The Kalman filter is an excellent algorithm for sequential assimilation of data into imperfect models. There is a well-recognized method for inserting a best estimate of the covariance of the errors in the dynamics-plus-forcing. Although the sequential aspect is valuable, the price is high. One must compute the full error covariance matrix for the solution. This has made the algorithm prohibitive for large problems.

The adjoint method is usually implemented such that distributed dynamical errors are suppressed. This need not be the case, but including the fields of model errors would make the dimension of the search so long that unpreconditioned searches for a best fit would be prohibitive. By suppressing fields of dynamical errors, one only need search for the best initial fields and a few tuning parameters in the dynamics. However, for a long enough assimilation interval, the initial conditions have insufficient control and the results are poor as the later data have no or incorrect impact on model behavior. Clearly, dynamical errors must be allowed to appear later in the assimilation.

The use of representers allows fields of dynamical errors as well as adjustments to the parameters. It properly preconditions the search by limiting it to the space of observable degrees of freedom. Two concerns have been raised about the representer approach. First, it applies only to linear models, and second, the workload increases dramatically as the data set increases. However, the representer method has been applied iteratively to nonlinear quasi-geostrophic models and three-dimensional, time-dependent primitive equation models. Convergence in both cases was rapid. Concerning the size of the data sets, it is now possible to assimilate very large data sets.

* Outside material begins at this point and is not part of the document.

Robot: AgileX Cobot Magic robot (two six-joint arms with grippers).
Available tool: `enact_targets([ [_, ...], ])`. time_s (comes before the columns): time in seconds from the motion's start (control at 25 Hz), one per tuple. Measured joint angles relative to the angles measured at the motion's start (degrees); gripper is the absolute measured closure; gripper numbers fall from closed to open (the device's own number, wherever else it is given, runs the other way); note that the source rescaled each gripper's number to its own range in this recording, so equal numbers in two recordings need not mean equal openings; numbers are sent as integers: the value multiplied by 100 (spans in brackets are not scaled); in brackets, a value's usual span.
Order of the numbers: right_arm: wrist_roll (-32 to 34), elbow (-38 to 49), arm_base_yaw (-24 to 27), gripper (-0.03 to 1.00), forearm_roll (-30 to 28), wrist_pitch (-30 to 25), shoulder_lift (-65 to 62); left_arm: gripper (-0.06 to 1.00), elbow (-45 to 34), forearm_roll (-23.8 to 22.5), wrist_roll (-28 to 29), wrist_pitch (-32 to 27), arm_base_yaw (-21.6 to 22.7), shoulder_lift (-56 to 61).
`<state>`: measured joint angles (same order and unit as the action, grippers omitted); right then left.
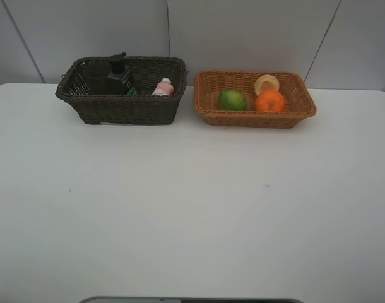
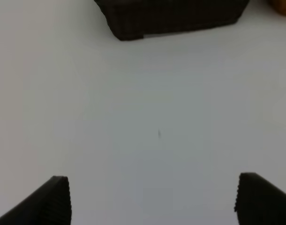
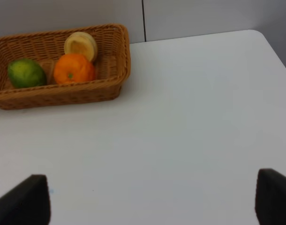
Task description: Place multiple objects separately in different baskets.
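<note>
Fingertips of my left gripper (image 2: 152, 199) and my right gripper (image 3: 152, 199) stand wide apart over bare white table (image 1: 192, 208), and neither holds anything.

At about 11 o'clock on the table sits the dark brown basket (image 1: 126, 108). Inside it stand a dark green pump bottle (image 1: 120, 77), a pink white-capped bottle (image 1: 163, 88) and a dim cup (image 1: 96, 78) that is hard to make out.

At about 1 o'clock, just beside it, is the light tan basket (image 1: 259, 117), holding a green citrus fruit (image 1: 232, 100), an orange (image 1: 269, 101) and a pale yellow round fruit (image 1: 266, 83) behind it.

I judge the fruit firm, round and apt to roll, best pinched across the middle. The bottles look rigid, smooth and light; I would grip their bodies, not the pump or cap. The cup seems thin-walled, so I would squeeze it gently at the rim.
</note>
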<state>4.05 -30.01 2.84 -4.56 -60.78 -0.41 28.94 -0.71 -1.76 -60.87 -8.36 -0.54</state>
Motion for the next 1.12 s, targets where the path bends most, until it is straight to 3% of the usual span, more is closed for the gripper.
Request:
enact_targets([
  [0.2,0,0,0,7,0,0,0,4,0,17,32,0,297,99],
  [0.48,0,0,0,7,0,0,0,4,-6,589,176,0,332,99],
  [1.12,0,0,0,7,0,0,0,4,-6,267,238,0,332,99],
])
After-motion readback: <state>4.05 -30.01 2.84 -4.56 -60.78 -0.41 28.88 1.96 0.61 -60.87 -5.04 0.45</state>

Along with incomplete models, our understanding of the error fields associated with the data sets to be assimilated is also inadequate. In many cases, we have little quantitative knowledge of how biogeochemical fields change on a temporal and spatial basis. This is most apparent with rate measurements such as primary productivity. Abbott et al. (1995) showed that simple bio-optical models that are used to convert instrument measurements into biologically-relevant quantities, such as chlorophyll, can have significant temporal and spatial variability. The variations in the model parameters must be understood before such measurements from drifters and moorings can be assimilated into a model. Characterization of these error fields requires extensive, repetitive measurements at the appropriate scales.

These problems are well-known, yet in our haste to develop coupled models we sometimes ignore other, equally important issues. First, although circulation models are more mature (and the equations of motion are better defined than the equivalent ecological equations), there remain some obvious problems. Circulation models have problems with resolution and parameterizations, just as do coupled models. Forcing fields and initial conditions are no less a problem with purely physical models than with coupled models. Second, our understanding of the physics is still limited. Processes such as fronts, bifurcating jets, and other intermittent events are difficult to express in mathematical form. Third, there remain serious technical challenges in the numerical methods as well. For example, there are issues in variational methods applied to nonsmooth or singular problems (e.g., abrupt switches in parameterized processes, outcroppings in layered models), least squares methods applied to non-Gaussian processes such as intermittent ocean fields (fronts, spring blooms, etc.), the estimation of error fields in least squares estimators, and preconditioning techniques.

Biogeochemical models need fields of vertical velocity that are produced from circulation models as one example of physical/biological coupling. E. Harrison (pers. comm.) has compared vertical velocities as produced by present circulation models using different wind forcing data sets. The differences in the vertical velocities are as large as the differences between ENSO and non-ENSO conditions. This observation suggests that there still remain serious problems in both the models and in the forcing fields. Coupling biogeochemical models with physical models is not straightforward.

Despite these obstacles, many lessons have been learned from past modeling efforts. It appears that biological models should include at least two types of phytoplankton (a diatom and a smaller form that does not require silica), two types of grazers and two nutrients. One could model iron effects as a regulator of the rate of nitrate uptake, but so far no one has developed an explicit iron cycling model. The food web structure is important to model behavior, especially in terms of grazing and export production. Some differences in light utilization are related to phytoplankton size. Thus simple nutrient-phytoplankton-zooplankton models do not capture all of the essential behavior. New techniques in parameter estimation are being applied to biological models, but such tuning must be viewed with caution since our knowledge of the functional forms that we are trying to fit may be inadequate. The first steps in data assimilation in biogeochemical models show promise and should be pursued (Prunet et al., 1996a, 1996b).